Im Januar sind in den USA die ersten Vorwahlen. Doch noch lassen die oppositionellen Demokraten keine klare Linie erkennen. In der Partei herrscht Uneinigkeit darüber, mit welchen Inhalten und mit welcher Taktik man Präsident Bush herausfordern soll.


Wollen gegen Bush ins Rennen gehen: Die "Kandidaten-Kandidaten" der Demokraten
REUTERS

Wollen gegen Bush ins Rennen gehen: Die "Kandidaten-Kandidaten" der Demokraten

Washington - Bei einer jetzt veröffentlichten Umfrage unter registrierten Parteianhängern traten deutliche Differenzen bezüglich der Wahlkampftaktik und der Programminhalte zu Tage. So waren auch nur 57 Prozent der befragten Demokraten der Ansicht, dass die Parteiführung die richtige Politik verfolge. Anders dagegen bei den Republikanern: Dort standen 75 Prozent der Anhänger voll hinter dem Kurs von Präsident George W. Bush.

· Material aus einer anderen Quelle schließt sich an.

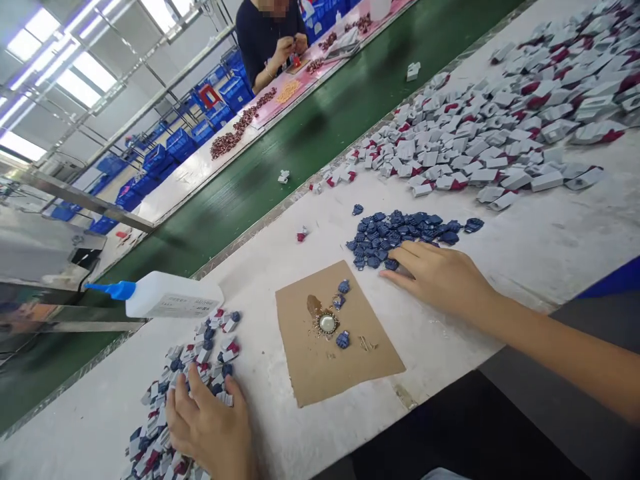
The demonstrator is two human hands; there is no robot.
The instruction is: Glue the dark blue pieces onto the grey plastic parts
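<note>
My left hand (pixel 213 423) rests with fingers spread on a pile of small grey, dark red and blue plastic parts (pixel 205 353) at lower left. My right hand (pixel 440 280) reaches to the near edge of a heap of small dark blue plastic pieces (pixel 395 230), fingers and thumb apart. One blue piece lies close to its fingertips, without a visible grip on it. Between my hands lies a brown cardboard sheet (pixel 310 373). On it are a small round cap (pixel 327 324) holding pale liquid, a wet stain and a few blue pieces (pixel 343 339).
A white bottle with a blue nozzle (pixel 173 295) lies beyond the left pile. A large heap of grey and dark red parts (pixel 480 140) covers the far right. A green conveyor belt (pixel 240 193) runs behind; across it, a person (pixel 273 43) handles small parts.
</note>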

Befragt wurden insgesamt mehr als 1200 US-Bürger. Fast die Hälfte der Demokraten vertrat die Ansicht, ihre Parteiführung gehe zu bereitwillig Kompromisse mit der Bush-Regierung ein. Gut 40 Prozent verlangten indessen mehr Kompromisse. Unter den neun demokratischen Präsidentschaftskandidaten kristallisierte sich kein Favorit heraus, kein Bewerber kam bei der Erhebung auf 20 Prozent oder gar darüber.

Als Parteien lagen die Demokraten und die Republikaner in der Wählergunst gleichauf. Als Präsidentschaftskandidat hatte Bush aber gegenüber den einzelnen demokratischen Bewerbern einen Vorsprung zwischen 8 und 18 Prozentpunkten. Doch wurde der Präsident auch häufig kritisiert. 51 wandten sich gegen seinen Irak-Kurs, 53 Prozent rügten seine Wirtschaftspolitik. Beim Anti-Terror-Kampf fand Bush dagegen 56 Prozent Zustimmung.